The tip call came into the U.S. Department of Labor (DOL) Wage and Hour Division (WHD) hotline: children were illegally working during school hours in a meatpacking plant in Modesto, CA, and they were operating dangerous equipment like meat grinders and circular saws. The caller was forced to leave a message because the hotline operators did not answer. What happened next? What did the people tasked with protecting child workers from dangerous and illegal activities? Nothing. For four months after the message was left, no action was taken. No one even responded to the call. And the call was not even logged into the Department of Labor case system. It just fell through the cracks. And apparently it wasn’t an isolated case.
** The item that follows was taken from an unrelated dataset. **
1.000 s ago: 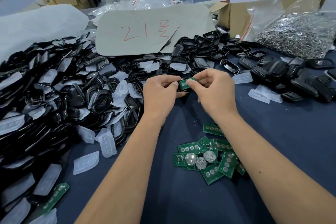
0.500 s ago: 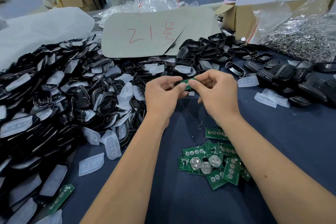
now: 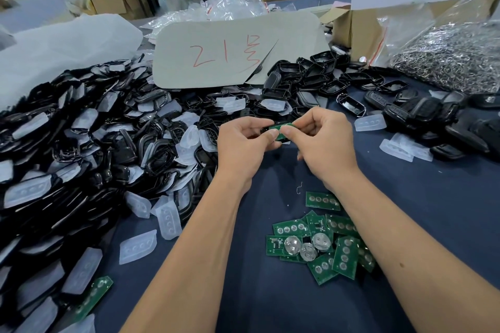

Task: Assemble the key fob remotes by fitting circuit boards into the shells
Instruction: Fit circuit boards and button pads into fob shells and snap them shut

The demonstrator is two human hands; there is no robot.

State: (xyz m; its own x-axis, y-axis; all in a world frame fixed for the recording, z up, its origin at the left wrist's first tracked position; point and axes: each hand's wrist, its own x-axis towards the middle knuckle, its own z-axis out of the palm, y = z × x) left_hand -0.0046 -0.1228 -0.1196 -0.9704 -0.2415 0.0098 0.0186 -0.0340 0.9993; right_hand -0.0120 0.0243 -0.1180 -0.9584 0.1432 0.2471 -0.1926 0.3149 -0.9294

The call was fictitious—a test being conducted by the Government Accountability Office, a government agency that frequently evaluates federal programs, and the Modesto case was fabricated to see how Wage and Hour would respond. The GAO presented its findings on Wednesday, March 25 at a hearing before the House Education and Labor Committee that raises a lot of concerns about the effectiveness of the DOL between July 2008 and March 2009 when the research was conducted. Last September, Sally Greenberg of the National Consumers League testified before Education and Labor’s Subcommitee on Workforce Protections, and asked for increased WHD enforcement, including a doubling of the number of WHD investigators.

Of the 10 fictitious calls GAO made to test WHD responses to possible workplace violations (mostly involving lost wages), WHD successfully investigated only one of the cases! Five of the cases were not even recorded into the WHD database of cases. In one case, the WHD investigator lied about a company’s profitability and claimed he was unable to investigate the case. In two of the cases, WHD recorded the cases as successfully resolved because the worker had been paid lost wages when no money had been actually paid. In one case, a caller left seven messages asking for help and none were returned. Some calls went straight to messages saying the office was closed when it was supposed to be open. In several cases, WHD investigators attempted to dissuade complaint filers by telling them that they faced an 8-10 month backlog or that they may be fired by their employer for filing a complaint.
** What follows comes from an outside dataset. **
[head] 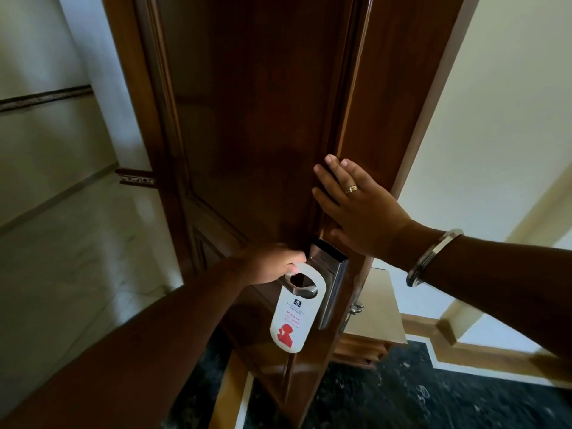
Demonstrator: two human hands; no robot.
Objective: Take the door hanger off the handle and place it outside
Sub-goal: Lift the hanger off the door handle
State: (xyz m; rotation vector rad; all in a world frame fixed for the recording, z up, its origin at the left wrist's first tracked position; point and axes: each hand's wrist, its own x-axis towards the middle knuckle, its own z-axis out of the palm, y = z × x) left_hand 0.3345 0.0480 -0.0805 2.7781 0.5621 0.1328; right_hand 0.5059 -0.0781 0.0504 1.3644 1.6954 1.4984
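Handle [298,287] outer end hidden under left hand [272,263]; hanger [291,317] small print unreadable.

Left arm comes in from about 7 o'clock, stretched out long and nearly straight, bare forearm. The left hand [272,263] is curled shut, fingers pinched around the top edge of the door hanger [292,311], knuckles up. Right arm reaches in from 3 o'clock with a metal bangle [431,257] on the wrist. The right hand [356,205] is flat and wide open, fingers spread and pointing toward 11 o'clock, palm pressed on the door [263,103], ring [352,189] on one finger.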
Among the problems GAO found in the investigation:

  • The pre-recorded message at one WHD regional office hotline had a 23-second gap of silence before it went to voicemail. Customers with complaints thought they were disconnected and often hung up.
  • In WHD’s southeast division, which recorded 57 percent of the conciliations during fiscal year 2007, there was a policy of not recording unsuccessful conciliations in the WHD Database.
  • Staff in one field office said that they were required to drop a case if there were three unanswered phone calls made to an employer under investigation.
  • In 150 test calls, more than half went directly to voicemail with no phone calls ever returned.

GAO investigators also analyzed WHD records in 115 conciliated cases and 115 non-conciliated cases between October 1, 2006 and September 31, 2007 and found numerous flaws. Gregory Kutz, managing director of forensic audits and special investigations, told committee members that the system did not work for 19 percent of the complainants in the non-conciliated cases they looked at. In other words, one in five people who deserved help didn’t get it.
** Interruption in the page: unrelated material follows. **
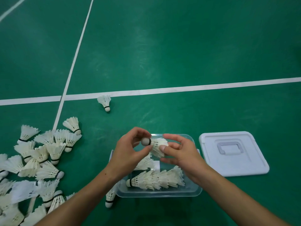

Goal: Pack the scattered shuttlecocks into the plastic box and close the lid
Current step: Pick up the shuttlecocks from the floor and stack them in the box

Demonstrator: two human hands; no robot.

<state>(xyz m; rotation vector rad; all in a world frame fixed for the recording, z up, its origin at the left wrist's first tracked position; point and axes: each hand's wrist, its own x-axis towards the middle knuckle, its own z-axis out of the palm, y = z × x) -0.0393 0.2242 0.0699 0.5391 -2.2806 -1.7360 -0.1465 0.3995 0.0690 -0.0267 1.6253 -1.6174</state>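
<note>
Fingers [147,148] around shuttlecock [157,146] above plastic box [193,192]

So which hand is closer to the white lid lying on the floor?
Right. The right hand is beside the lid, over the box; the left hand is farther away.

A green court floor [162,54] crossed by white lines [179,88] carries a clear plastic box [192,192], its white lid [232,154] beside it, a lone shuttlecock [105,102], and a heap of shuttlecocks [37,160], partly blurred, at left.
</note>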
“This investigation clearly shows that the Department of Labor has left thousands of actual victims of wage theft who sought federal government assistance with nowhere to turn,” concluded investigators in their written report.

The one bright spot: GAO found that cases that were correctly entered into the system and acted upon were often resolved satisfactorily—even among nonconciliated cases, they found that 81.2 percent had been investigated and resolved appropriately.

The GAO felt that most WHD investigators were dedicated to their work and they did help recover an estimated $200 million in back wages. The GAO suggests that training and better tools—computers, databases, and software—might help eliminate some of the case failures. More investigators might help they said. The intake system certainly needs to be overhauled and all valid complaints must be entered into the WHD’s database, they maintained. They also suggested looking at expanding the current two-year stature of limitations on wage theft.

We’d like to point out that these alleged abuses occurred during the last administration and with a new WHD under Secretary of Labor Hilda Solis, who has a reputation as a friend of workers, we are hopeful that the system will be corrected. She has already called for hiring 250 new investigators. The GAO report suggests however that much work needs to be done.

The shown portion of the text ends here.